A lawyer for Pervez Musharraf on Thursday told a Pakistani special court conducting his treason trial that the embattled former dictator has been advised by his doctor to go to the US for medical treatment.
Musharraf, 70, skipped another hearing in the special court despite being warned to appear and his lawyer Anwar Mansoor said his client could not appear because of ill-health.
"We have attached a letter with the documents from the doctors of a heart clinic in Texas and they have recommended that he should be shifted to that clinic for further treatment," Mansoor told the court formed to try Musharraf on charges of high treason for imposing emergency in 2007.
Mansoor presented a letter from Arjumand Hashmi, the US-based doctor of the former President, which recommended that Musharraf be immediately sent abroad for treatment.
Hashmi, who has treated Musharraf in the past, reportedly expressed concern over his heart condition and said he should be sent to Paris Regional Medical Centre in Texas for treatment. The doctor made the recommendation on the basis of medical reports.
The court reserved its decision on the issue of Musharraf's personal appearance and put off the case till Friday.
The former army chief is yet to appear in person before the three-judge court, having missed all the hearings because of security concerns and a health scare.
Musharraf was admitted to the Armed Forces Institute of Cardiology in Rawalpindi after he developed heart problems while being driven to the court on January 2. Doctors treating him at the facility have diagnosed him with coronary artery disease.
However, Mohammad Ali Saif, a key member of Musharraf's legal team, claimed lawyers had not made any request to send him abroad.
"We have not submitted any application seeking his treatment abroad.
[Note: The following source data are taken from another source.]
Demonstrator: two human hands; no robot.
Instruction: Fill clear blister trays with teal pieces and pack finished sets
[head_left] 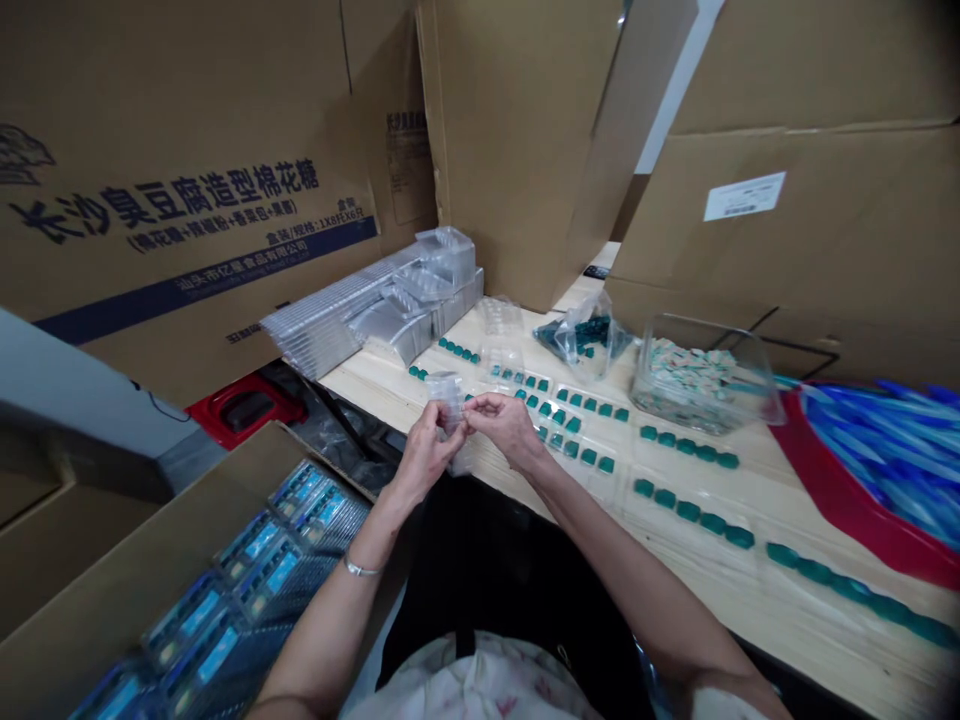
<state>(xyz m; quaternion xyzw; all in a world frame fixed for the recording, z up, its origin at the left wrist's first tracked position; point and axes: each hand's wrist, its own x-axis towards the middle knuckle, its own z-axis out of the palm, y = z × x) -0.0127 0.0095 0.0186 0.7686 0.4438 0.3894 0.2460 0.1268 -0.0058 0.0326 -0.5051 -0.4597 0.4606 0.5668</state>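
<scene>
My left hand (427, 445) is wrapped round a small stack of transparent plastic trays (444, 388), held upright over the table's near edge. My right hand (504, 425) pinches the right side of the same stack, fingertips close to the left ones. Beyond the hands, more transparent trays (501, 335) lie on the wooden table (540, 500). Rows of small green pieces (566, 420) sit in transparent trays just right of my hands. How many trays I hold cannot be made out.
Piled trays (337, 300) stand at the back left. A bag of green pieces (585, 335), a box of small pale packets (697, 375) and a red basin of blue sticks (892, 450) line the right. A carton of filled packs (247, 580) sits lower left; cardboard boxes (517, 130) stand behind.
</scene>
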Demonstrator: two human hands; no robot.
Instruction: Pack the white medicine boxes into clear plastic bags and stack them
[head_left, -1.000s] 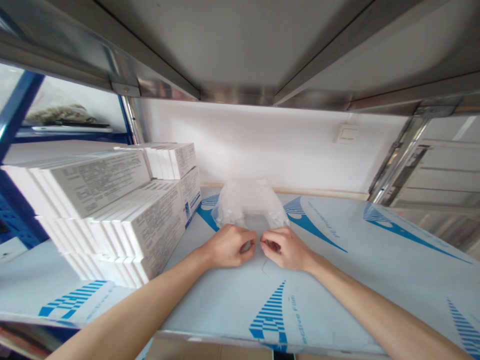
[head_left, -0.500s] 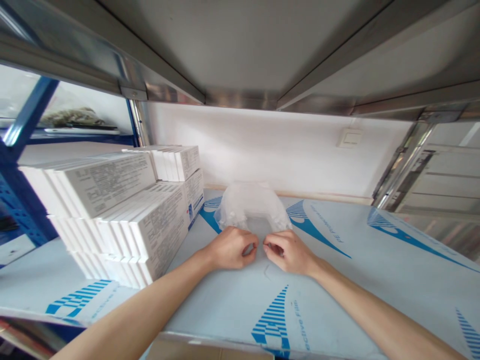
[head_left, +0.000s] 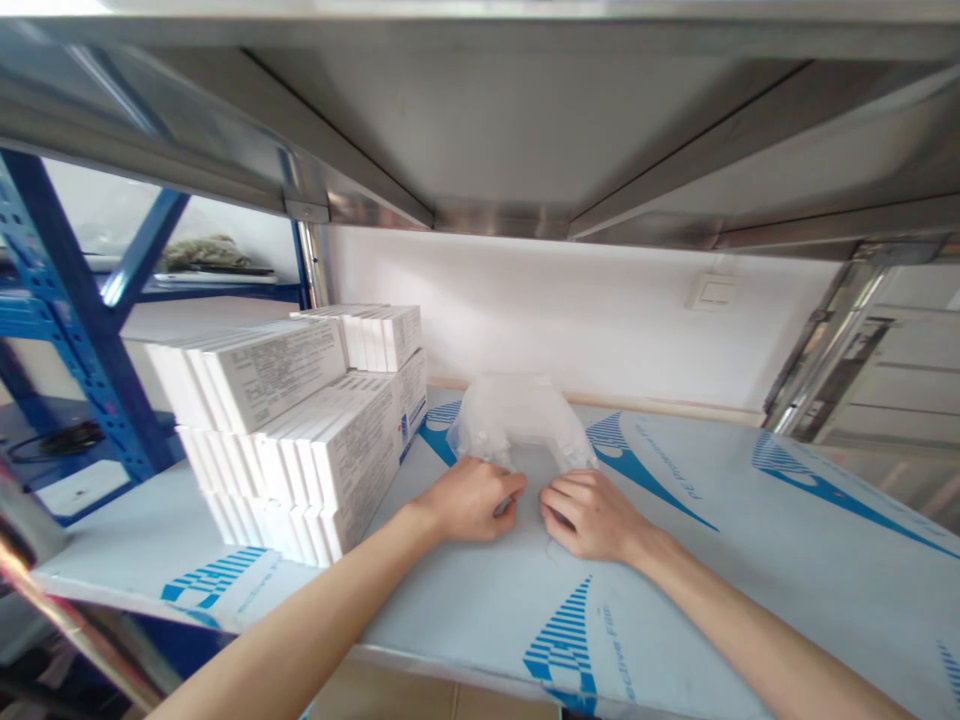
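Observation:
My left hand point(head_left: 484, 500) rests low over the film-covered shelf point(head_left: 450, 590), its fingers curled into a pinch. Facing it across a small gap, my right hand point(head_left: 589, 512) has its thumb and fingers drawn together too. Whatever the fingertips hold is too small or hidden to make out; a faint thin line shows below the right fingertips. Just behind both hands lies a translucent plastic bag point(head_left: 521, 405), bunched into an arch whose two ends reach down to the backs of my hands. Whether the hands grip those ends cannot be seen.
White printed boxes point(head_left: 367, 455) stand stacked in rows left of my left arm. A metal shelf point(head_left: 510, 130) hangs low overhead. A wall with a switch point(head_left: 712, 291) closes the back. Blue rack posts point(head_left: 82, 330) rise at left, and cardboard point(head_left: 420, 695) shows below the front edge.
The camera view has shifted, so the scene sits farther right and slightly lower. My right hand's fingers have curled in more, and its opening looks smaller. The bag and boxes have stayed in place.

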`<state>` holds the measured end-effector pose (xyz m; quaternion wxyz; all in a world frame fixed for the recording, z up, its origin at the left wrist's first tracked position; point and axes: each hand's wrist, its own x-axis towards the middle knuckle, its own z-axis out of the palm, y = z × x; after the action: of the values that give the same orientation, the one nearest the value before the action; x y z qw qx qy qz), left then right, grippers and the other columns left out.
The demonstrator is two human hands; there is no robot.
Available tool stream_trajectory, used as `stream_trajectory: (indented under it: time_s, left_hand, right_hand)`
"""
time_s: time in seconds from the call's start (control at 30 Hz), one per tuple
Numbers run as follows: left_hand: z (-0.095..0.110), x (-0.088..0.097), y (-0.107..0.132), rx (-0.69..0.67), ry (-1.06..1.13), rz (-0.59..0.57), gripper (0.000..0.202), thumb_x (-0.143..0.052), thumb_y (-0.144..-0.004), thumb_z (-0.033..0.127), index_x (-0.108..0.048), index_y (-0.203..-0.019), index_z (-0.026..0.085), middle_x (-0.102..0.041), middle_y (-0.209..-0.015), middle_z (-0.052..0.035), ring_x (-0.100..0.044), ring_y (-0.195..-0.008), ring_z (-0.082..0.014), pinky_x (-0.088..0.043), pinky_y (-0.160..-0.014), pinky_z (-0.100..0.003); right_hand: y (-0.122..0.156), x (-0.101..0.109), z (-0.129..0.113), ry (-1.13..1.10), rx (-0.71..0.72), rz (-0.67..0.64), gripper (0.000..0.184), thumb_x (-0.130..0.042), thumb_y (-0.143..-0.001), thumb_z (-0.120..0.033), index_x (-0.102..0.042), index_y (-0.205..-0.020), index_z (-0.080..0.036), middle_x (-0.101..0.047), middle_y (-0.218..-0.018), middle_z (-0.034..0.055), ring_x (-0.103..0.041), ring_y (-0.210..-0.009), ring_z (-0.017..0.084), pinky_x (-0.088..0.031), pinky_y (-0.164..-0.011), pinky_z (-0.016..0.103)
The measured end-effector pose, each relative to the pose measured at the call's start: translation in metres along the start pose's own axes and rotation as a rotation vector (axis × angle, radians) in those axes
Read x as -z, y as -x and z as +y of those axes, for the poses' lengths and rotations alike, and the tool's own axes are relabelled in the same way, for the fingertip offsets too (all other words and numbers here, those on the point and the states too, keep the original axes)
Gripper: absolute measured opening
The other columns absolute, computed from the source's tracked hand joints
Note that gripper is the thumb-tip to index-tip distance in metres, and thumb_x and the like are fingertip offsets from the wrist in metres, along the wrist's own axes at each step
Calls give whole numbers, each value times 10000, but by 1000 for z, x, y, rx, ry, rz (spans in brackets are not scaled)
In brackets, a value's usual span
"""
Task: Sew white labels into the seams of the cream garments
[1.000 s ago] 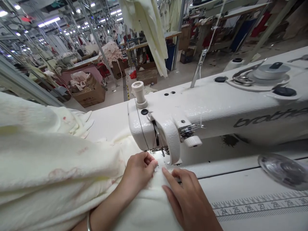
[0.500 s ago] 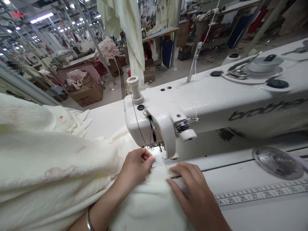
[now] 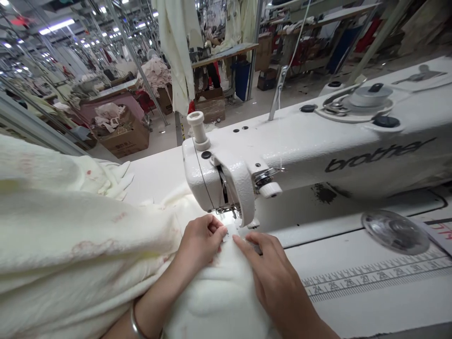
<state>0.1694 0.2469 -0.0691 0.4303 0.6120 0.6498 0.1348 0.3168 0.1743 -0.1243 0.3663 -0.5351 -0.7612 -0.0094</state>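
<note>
Left hand (image 3: pixel 200 241) still pinches the small white label (image 3: pixel 230 230) on the cream cloth (image 3: pixel 221 294), just in front of the presser foot (image 3: pixel 233 214). Right hand (image 3: pixel 277 270) — loosely spread, gripping nothing — is back in, index on cloth beside it. Label part-covered, print unreadable; foot indistinct — red-marked paper (image 3: pixel 438 233) cut off at right.

A smooth white tabletop (image 3: pixel 402 303) bears a white metal sewing machine (image 3: pixel 293 141) lettered "brother" from about twelve to three o'clock, and a printed black ruler scale (image 3: pixel 370 278) marks the surface at four. Soft cream cloth with faint pinkish patterning (image 3: pixel 88 226) is heaped from six round to nine. Toward half past three lies a clear, round, plastic-looking disc (image 3: pixel 395 231), just beside a pale sheet with red marks (image 3: pixel 439 234).
</note>
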Motion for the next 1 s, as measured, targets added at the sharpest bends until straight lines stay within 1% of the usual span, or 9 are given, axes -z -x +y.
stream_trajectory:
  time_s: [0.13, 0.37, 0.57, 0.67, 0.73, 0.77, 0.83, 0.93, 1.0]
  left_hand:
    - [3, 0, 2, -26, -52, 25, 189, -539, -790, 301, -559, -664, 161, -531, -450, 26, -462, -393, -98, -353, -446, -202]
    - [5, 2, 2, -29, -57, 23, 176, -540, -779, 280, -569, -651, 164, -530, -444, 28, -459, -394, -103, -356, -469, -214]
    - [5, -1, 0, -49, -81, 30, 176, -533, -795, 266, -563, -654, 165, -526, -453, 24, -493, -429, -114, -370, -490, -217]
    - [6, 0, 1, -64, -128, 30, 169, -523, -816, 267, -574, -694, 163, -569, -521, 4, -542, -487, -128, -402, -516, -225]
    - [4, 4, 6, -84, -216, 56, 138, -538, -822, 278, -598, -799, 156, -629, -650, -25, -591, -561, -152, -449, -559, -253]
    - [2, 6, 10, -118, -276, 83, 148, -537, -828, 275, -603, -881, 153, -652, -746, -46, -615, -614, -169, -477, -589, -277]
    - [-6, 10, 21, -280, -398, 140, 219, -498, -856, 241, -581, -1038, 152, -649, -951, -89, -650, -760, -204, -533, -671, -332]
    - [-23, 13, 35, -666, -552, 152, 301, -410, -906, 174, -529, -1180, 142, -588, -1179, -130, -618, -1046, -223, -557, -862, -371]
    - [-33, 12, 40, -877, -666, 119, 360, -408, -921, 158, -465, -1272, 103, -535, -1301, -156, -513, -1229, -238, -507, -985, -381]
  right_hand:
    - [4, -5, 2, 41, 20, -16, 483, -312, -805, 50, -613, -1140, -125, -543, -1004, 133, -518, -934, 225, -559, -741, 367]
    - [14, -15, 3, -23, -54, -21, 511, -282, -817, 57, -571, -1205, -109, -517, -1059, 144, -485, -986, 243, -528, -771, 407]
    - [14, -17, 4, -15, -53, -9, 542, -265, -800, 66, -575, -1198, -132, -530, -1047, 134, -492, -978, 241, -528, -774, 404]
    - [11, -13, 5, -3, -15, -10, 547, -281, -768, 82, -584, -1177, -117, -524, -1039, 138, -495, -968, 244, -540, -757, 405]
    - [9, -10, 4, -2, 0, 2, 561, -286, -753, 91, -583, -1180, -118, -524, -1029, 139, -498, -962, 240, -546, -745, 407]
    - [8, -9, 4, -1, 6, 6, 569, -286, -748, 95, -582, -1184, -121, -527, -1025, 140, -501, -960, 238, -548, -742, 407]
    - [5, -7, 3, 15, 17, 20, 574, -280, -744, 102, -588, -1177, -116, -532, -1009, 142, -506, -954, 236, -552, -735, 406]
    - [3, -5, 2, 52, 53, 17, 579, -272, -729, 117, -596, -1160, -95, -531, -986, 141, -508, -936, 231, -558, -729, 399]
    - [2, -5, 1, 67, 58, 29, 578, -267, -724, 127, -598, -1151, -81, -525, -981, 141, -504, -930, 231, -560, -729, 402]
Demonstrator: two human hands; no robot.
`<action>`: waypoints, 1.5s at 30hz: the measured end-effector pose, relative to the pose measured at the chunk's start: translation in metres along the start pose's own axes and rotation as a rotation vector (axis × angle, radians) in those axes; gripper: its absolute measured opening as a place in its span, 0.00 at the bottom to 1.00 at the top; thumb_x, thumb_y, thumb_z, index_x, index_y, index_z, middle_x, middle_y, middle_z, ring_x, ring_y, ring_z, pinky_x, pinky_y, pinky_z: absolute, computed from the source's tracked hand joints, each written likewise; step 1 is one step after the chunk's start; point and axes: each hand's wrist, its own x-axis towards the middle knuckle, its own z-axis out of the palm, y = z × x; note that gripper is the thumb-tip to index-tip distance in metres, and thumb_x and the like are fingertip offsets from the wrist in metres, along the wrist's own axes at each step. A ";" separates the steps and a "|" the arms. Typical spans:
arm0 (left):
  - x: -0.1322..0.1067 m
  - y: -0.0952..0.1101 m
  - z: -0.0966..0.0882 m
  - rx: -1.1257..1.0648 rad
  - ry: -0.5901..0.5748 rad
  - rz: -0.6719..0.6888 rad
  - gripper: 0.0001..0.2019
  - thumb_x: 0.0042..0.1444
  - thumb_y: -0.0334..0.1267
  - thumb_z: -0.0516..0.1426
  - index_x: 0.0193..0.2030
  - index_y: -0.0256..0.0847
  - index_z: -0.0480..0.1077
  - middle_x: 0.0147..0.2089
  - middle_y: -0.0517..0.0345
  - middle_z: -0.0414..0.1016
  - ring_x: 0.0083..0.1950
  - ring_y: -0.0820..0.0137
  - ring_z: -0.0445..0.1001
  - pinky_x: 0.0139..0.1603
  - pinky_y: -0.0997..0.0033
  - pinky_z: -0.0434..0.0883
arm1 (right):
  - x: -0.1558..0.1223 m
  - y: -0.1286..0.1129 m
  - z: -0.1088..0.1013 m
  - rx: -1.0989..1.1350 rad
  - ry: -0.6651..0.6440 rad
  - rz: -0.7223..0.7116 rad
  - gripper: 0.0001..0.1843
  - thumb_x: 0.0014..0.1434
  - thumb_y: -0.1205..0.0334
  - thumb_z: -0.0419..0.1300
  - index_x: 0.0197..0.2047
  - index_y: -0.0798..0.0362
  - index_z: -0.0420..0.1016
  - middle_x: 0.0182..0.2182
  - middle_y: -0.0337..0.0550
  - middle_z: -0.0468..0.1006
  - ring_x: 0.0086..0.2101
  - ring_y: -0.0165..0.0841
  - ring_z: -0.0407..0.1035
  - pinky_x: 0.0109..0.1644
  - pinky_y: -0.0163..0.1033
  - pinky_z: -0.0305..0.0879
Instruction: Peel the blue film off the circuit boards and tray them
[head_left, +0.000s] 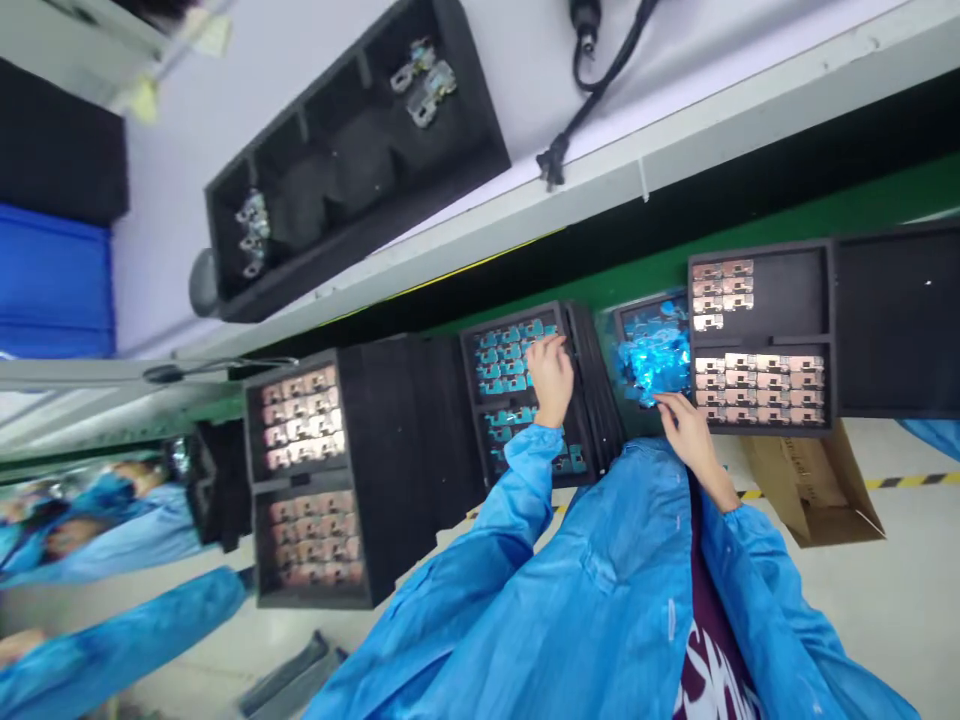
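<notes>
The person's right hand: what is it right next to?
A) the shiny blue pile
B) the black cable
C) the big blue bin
A. The right hand reaches to the lower edge of the shiny blue pile.
</notes>
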 end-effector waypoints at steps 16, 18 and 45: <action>0.003 -0.063 -0.049 -0.267 -0.318 -0.047 0.08 0.59 0.32 0.65 0.45 0.41 0.79 0.50 0.48 0.79 0.51 0.56 0.82 0.59 0.50 0.80 | -0.026 -0.028 -0.010 -0.035 0.040 0.051 0.19 0.77 0.56 0.52 0.55 0.48 0.85 0.52 0.49 0.86 0.51 0.45 0.81 0.58 0.51 0.77; -0.005 -0.044 -0.063 -0.365 -0.308 -0.049 0.11 0.62 0.38 0.66 0.51 0.41 0.80 0.54 0.49 0.82 0.54 0.58 0.82 0.60 0.54 0.80 | -0.021 -0.049 -0.008 0.036 0.049 0.012 0.19 0.78 0.55 0.53 0.56 0.47 0.84 0.53 0.48 0.86 0.53 0.43 0.81 0.59 0.49 0.78; -0.085 0.141 -0.023 -1.148 -0.376 -0.312 0.17 0.53 0.48 0.76 0.45 0.41 0.86 0.43 0.52 0.88 0.46 0.60 0.86 0.56 0.58 0.81 | -0.003 -0.095 -0.035 0.496 0.448 0.175 0.21 0.73 0.40 0.63 0.46 0.50 0.84 0.39 0.42 0.87 0.36 0.34 0.82 0.45 0.41 0.82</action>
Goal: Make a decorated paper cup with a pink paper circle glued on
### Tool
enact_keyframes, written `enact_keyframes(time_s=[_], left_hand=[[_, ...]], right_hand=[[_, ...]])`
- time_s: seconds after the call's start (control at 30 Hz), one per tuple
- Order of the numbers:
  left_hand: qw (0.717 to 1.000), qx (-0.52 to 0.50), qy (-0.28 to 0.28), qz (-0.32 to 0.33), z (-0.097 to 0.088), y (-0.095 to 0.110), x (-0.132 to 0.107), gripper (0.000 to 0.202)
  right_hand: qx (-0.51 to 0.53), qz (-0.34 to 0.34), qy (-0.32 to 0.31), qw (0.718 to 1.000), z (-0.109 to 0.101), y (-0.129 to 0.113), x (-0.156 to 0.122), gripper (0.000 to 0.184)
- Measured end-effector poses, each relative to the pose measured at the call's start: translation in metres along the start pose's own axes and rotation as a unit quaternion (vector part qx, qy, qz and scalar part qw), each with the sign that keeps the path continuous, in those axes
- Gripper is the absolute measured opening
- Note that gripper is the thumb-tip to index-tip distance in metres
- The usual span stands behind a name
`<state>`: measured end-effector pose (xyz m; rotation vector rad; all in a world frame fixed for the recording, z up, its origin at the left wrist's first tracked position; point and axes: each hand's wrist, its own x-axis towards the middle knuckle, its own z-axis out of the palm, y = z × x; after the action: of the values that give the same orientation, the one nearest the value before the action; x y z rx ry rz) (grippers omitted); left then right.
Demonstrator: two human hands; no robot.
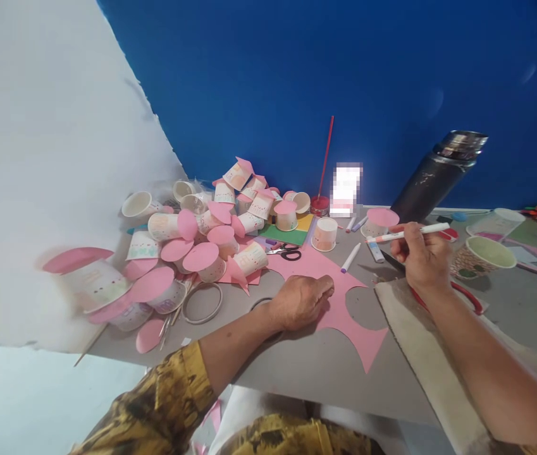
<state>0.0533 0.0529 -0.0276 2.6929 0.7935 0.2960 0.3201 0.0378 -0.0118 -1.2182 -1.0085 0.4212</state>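
My right hand [424, 259] is raised over the table, fingers closed round a white marker [436, 228]. The marker's orange end points left, close to a paper cup with a pink disc on top [380, 218]. My left hand [301, 302] rests curled on a cut-out pink sheet [344, 309]; whether anything is inside its fingers is hidden. Beyond it stands an upturned paper cup with orange colouring [325, 235]. A capped purple marker [351, 258] lies between the hands, and black-handled scissors [290, 253] lie behind my left hand.
Many decorated cups with pink discs [202, 256] are heaped at the left, beside a tape roll [202, 303]. A dark flask [432, 180] leans at the back right. Nearby are a patterned cup [484, 258], a beige cloth [415, 335] and a lit phone screen [345, 189] against the blue wall.
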Motion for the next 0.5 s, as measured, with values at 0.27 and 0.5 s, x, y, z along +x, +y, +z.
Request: enact_keyframes(time_s=[0.27,0.5], left_hand=[[0.999,0.019,0.021,0.034,0.0045,-0.0028,0.0046,0.024],[0.997,-0.033,0.053,0.049,0.0036,-0.0048,0.0039,0.028]], right_hand=[[0.004,-0.017,-0.005,1.0,-0.0004,0.0045,0.003,0.047],[0.005,-0.022,0.001,1.0,-0.0008,0.0024,0.0035,0.049]])
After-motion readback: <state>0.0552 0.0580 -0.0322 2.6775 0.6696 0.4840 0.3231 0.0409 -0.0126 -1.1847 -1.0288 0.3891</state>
We have just presented a letter by Arjumand Hashmi, who has been treating Musharraf earlier, to support the medical report that AFIC had presented," he said.
Prosecutor Akram Sheikh argued that the court summoned Musharraf six times but he did not appear before it, which can be considered contempt of court.
He further contended that courts do not wait for the accused and then cited the example of Egypt's ex-dictator Hosni Mubarak who was brought to court on a stretcher.
There has been speculation that a deal could be struck to allow Musharraf to leave Pakistan for medical treatment abroad though he currently remains under a travel ban which government ministers have said they will not lift.
Musharraf has described the treason allegations as politically motivated. He is also facing serious criminal charges over the assassination of former premier Benazir Bhutto, the death of Baloch nationalist leader Akbar Bugti and the detention of judges in 2007.
Meanwhile, according to a close aide of Pakistan's embattled former military dictator, Pervez Musharraf has refused to leave the country on "medical grounds" until he is given "clean chit" in high treason and other cases, .
Contrary to the impression that "Musharraf's illness drama" has been staged to prepare a ground to send him abroad under a deal, his friends suggest that all efforts to "persuade" him to leave the country have failed to bear fruit as the Nawaz Sharif-led government wants to "rid" 70-year-old Musharraf of as early as possible.
"Musharraf is more keen to get his name cleared in high treason and other cases rather than leaving the country on medical grounds," said former deputy prime minister Chaudhry Pervaiz Elahi who is considered close to the former president.
Elahi and his party -- Pakistan Muslim League-Q -- remained a partner with Musharraf during 2002-07. It has recently put its weight behind Musharraf and launched an offensive against the PML-N government for 'only' trying him under treason charges for imposing emergency in the country.
"Gen Musharraf sees treason and other cases politically motivated and based on personal vendetta. He wants to face them and get his name honourably cleared," he told PTI.
There have been unconfirmed reports that Musharraf may leave Pakistan this month on 'medical grounds' after a deal with the PML-N brokered by international players – Saudi Arabia and the United States.
But Elahi says Musharraf has no such plan.